I became pals with a group of Brits. Sarah worked for Swire, one of the oldest of the Hong Kong hongs (or trading houses). Swire owned Cathay Pacific, and Sarah was personal assistant to the head of Personnel. She had previously worked for a Harley Street specialist and at the Kuwaiti Embassy in London. Suzie worked in administration at one of the International Schools that provided English-style schooling for the children of expatriates. She also volunteered some of her nights as a Lifeline phone counsellor. Debbie, who had lived in Dubai before coming to Hong Kong, worked in fashion. She had a Muslim boyfriend who would turn up every now and then from the Middle East and whisk her off to somewhere exotic. She and I would sometimes go down to the squash courts near the Peak Tram station for a game of hit-and-giggle squash after breakfast. She was very glamorous and invested heavily in gold bracelets. Anne worked in finance. She was my "business manager", in that she would receive my faxes and bring them home to the HM at the end of the day. Imelda worked in the South China Morning Post Bookshop on the Star Ferry concourse, and Francesca was a journalist with the Post.

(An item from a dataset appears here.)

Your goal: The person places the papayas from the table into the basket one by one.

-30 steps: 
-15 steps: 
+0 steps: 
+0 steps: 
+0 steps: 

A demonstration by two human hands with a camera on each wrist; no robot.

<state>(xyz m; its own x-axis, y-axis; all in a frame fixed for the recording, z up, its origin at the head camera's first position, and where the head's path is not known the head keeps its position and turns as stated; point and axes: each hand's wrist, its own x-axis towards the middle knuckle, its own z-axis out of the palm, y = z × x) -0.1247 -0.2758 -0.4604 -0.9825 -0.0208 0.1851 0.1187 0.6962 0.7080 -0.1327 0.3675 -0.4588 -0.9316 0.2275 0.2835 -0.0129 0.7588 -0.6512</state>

We would all start the day together at "our" table. After brekkers, my pals would head off down the hill to their various offices. (On Hong Kong Island, everything is either uphill or downhill from where you are.) I was now a fully-fledged freelance editor and working from home. I would go back upstairs to my room and gather up whatever job it was I was working on that day, along with my pens and corrector fluid. (It was all very low-tech in those days.) I would then set myself up at my table in the lounge and work all day until my pals starting drifting in during the late afternoon.
The lounge had a regular rhythm during the day. Club members would start arriving from mid-morning for a cup of tea with a friend, to exchange their library books, or perhaps to have a game of bridge. I must have been an enigma to those women: always there; always alone; my small round table covered in papers and books. My clients must have thought I had a secretary to answer my phone, when it was the staff of the club.
At around midday the place would fill up for lunch. The Helena May was a blessed relief if you were spending the day shopping in town. It was cool and civilised. The lunch menu offered reassuring choices along the lines of toasted cheese sandwiches and pumpkin soup. And their cheesecake was renowned.
After lunch, the lounge would empty. It wasn’t until school finished, around mid-afternoon, that the pace would pick up again. Mums and kids would have arranged to meet at the HM, so there would be another flurry of activity, with trays going to and from the kitchen and kids going to and from the library. It would all quieten down again after about an hour, and I would start to wind up my work on whatever new book I was editing on the trials and tribulations of doing business with China. By about 5.30, Sarah, Deb, Suzie, Imelda, Francesca or Ann would have drifted in and we would settle in the padded armchairs and have a natter about our day.
"Glass of wine?"
"Don’t mind if I do."
If any of us were known to have gone out the previous night and hadn't shown at breakfast, we were deemed to be "dirty stop-outs".
On nights when we went out, we would be let back in (if we weren’t being dirty stop-outs) by the night watchman. We would press a buzzer on the wall beside the side gate at whatever ungodly hour it was to raise John, who would be sleeping on a camp-bed in the kitchen.
"Thanks, John! May I have one of your cigarettes, please? I promise I’ll pay you back tomorrow."
"You been to nightclub AGAIN?" he would ask, handing over a fag or two.